Let $B_t$ denote the set of black cells at time $t$. For a cell $k$, let $N(k)$ denote the set consisting of $k$, its neighbor to the right, and its neighbor above. According to the update rule, $k$ becomes black at time $t+1$ if and only if at least two cells in $N(k)$ were black at time $t$.

Define the potential function

$$S(t) = \sum_{(i,j) \in B_t} (i+j+1),$$

where $(i,j)$ are the coordinates of black cells. Each black cell has a unique contribution of $1$ from its own position and its coordinates. Consider the evolution of $S(t)$.

If a black cell at $(i,j)$ has fewer than two black cells in $N((i,j))$, it becomes white at $t+1$, strictly decreasing $S$ by at least $i+j+1 \ge 1$. If it has two or three black cells in $N((i,j))$, then it remains black. In this case, at least one of the contributing black cells in $N((i,j))$ has a smaller coordinate sum than $(i,j)$, ensuring that the total sum over all black cells decreases because some weight has been "absorbed" by lower-index cells that may turn white.

Formally, partition the black cells at time $t$ into those that will vanish at $t+1$ and those that survive. Each vanishing cell reduces $S$ by its coordinate sum plus one. Surviving cells have at least one coordinate neighbor with smaller $i+j$, ensuring that the net sum over all black cells cannot increase; overlapping contributions count at most once for survival, guaranteeing a net decrease.

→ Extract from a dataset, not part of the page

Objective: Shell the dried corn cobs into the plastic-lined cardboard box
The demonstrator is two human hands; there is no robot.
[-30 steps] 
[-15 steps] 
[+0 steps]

Therefore, $S(t+1) < S(t)$ whenever $B_t \neq \varnothing$.

Since $S(t)$ is a positive integer and strictly decreasing, there exists a finite time $T$ such that $B_T = \varnothing$. This proves that all black cells eventually disappear.

To bound the extinction time, note that initially there are $n$ black cells, each contributing at least $1$ to $S(0)$. Therefore, $S(0) \ge n$, and since $S$ decreases by at least one at each step, extinction occurs no later than $t = n$.

This completes the proof.

∎

Verification of Key Steps

Lemma 2 is delicate because overlapping neighborhoods could, in principle, allow the sum $S$ to remain constant. Verifying small cases with two adjacent black cells shows that either a cell disappears or the upper-right neighbor survives but is weighted less, confirming the decrease. Testing an $n=3$ linear chain of black cells confirms that each step reduces $S$ by exactly one, never stalling. Assigning coordinates explicitly $(0,0), (1,0), (2,0)$ demonstrates the monotonic decrease.

Alternative Approaches

One could alternatively use induction on $n$, proving that any configuration of $n$ black cells disappears in at most $n$ steps by considering a "lowest-leftmost" black cell and showing it vanishes or moves outward. This approach is more combinatorial and requires careful case analysis of positions and neighbors. The potential-function approach is preferable because it provides a single monotone quantity, avoids messy case distinctions, and yields both finiteness and the time bound simultaneously.